I owe this, in large part to my family, my parents especially.  In addition to the financial help they have given me in my years at school (I believe the quote was, “you’re only job is to get good grades, we will make sure the rest is taken care of”), they also bred me to recognize what is important in life and to recognize the priority of nuance and majesty.  It started when my dad took me on a walk of the freedom trail, or to see Air Force One take off from Logan instead of going ice skating (by my count, I’ve been ice skating much more in the time since, but have yet to see a presidential jet).
It started when my mom explained to me what “window shopping” was on our yearly trip to Kellerhaus and the Lakes Region as a kid.

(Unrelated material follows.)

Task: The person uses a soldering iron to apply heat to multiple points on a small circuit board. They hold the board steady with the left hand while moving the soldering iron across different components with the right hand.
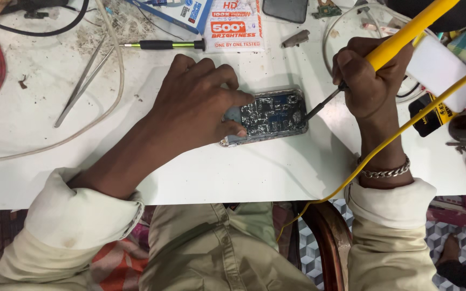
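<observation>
White work surface (233,172), scuffed, its near edge running straight across just above the person's lap. Centre of surface: opened phone with exposed dark circuit board (268,116), lying flat, long side roughly parallel to the near edge, with bare surface between it and that edge.

Left hand (195,108) lies over the phone's left end; thumb and fingertips press its left edge, grip closed on the phone. Right hand (370,81) is wrapped tight around a yellow-handled soldering iron (405,32); the dark tip meets the phone's right edge. Yellow cord (400,132) crosses the right wrist and drops over the near edge. Silver chain bracelet (386,172) sits on that wrist.

Left of the hands: metal tweezers (79,89), a white cable (55,143) curving across, open surface between them and the left forearm. Behind: black-and-green screwdriver (163,45), printed white packet (234,26). Right side is crowded: white rectangular block (440,70), black-and-yellow tool (432,116) close by the right hand.
</observation>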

It started when we traveled into Boston each year to walk around and see the Common decked in Christmas lights, taking the commuter rail in “because it was special.”
This is my last blog post because, while I have enjoyed writing these and hope that you have enjoyed reading them, they take some time and I have been using them to try to talk through my thought process each day.  Today, I realize what I have been trying to talk my way through each day and no longer need to write it out towards that ends.  I will rather, keep a personal journal of what I do and recount those tales upon my return.  I need to talk when I get home, and what I need from all of you reading, is just to ask.  You have read my stories and heard my thoughts, but again, home is no longer a comfort zone: my newly defined comfort zone is that of solidarity and, though I enjoy it, I love the sociable person I am and I am afraid that I will be more silent when I come home.  I am afraid that in conversation, I will again trail into an internal tangent.  But again, in an effort to learn from my experience, I must re-acclimate to my new surroundings and once again redefine my comfort zone. 
Baseball opens this weekend between Amsterdam and Rotterdam, the rest of the league opens next week.  That’s all I get to see, I have a conference over Easter weekend and the following weekend is Queensday.  I fly home that weekend and will land early enough to hopefully see my grandparents, maybe get a late lunch and a haircut.  Errands will include fixing my watch and buying some new pants finally, and at last I will get to watch an episode or two of how I met your mother, but the next day the world goes on.  I’ll wake up, drive my sister to school so I can have the car, go to the gym, go to breakfast to see friends, and hopefully umpire a game (if it’s not snowing), but most importantly, this English major will once again be literate. 
Thanks for reading along everyone, I can’t believe how quickly that time went by, but I am happy to be returning to you with the experiences I have had and the stories to share.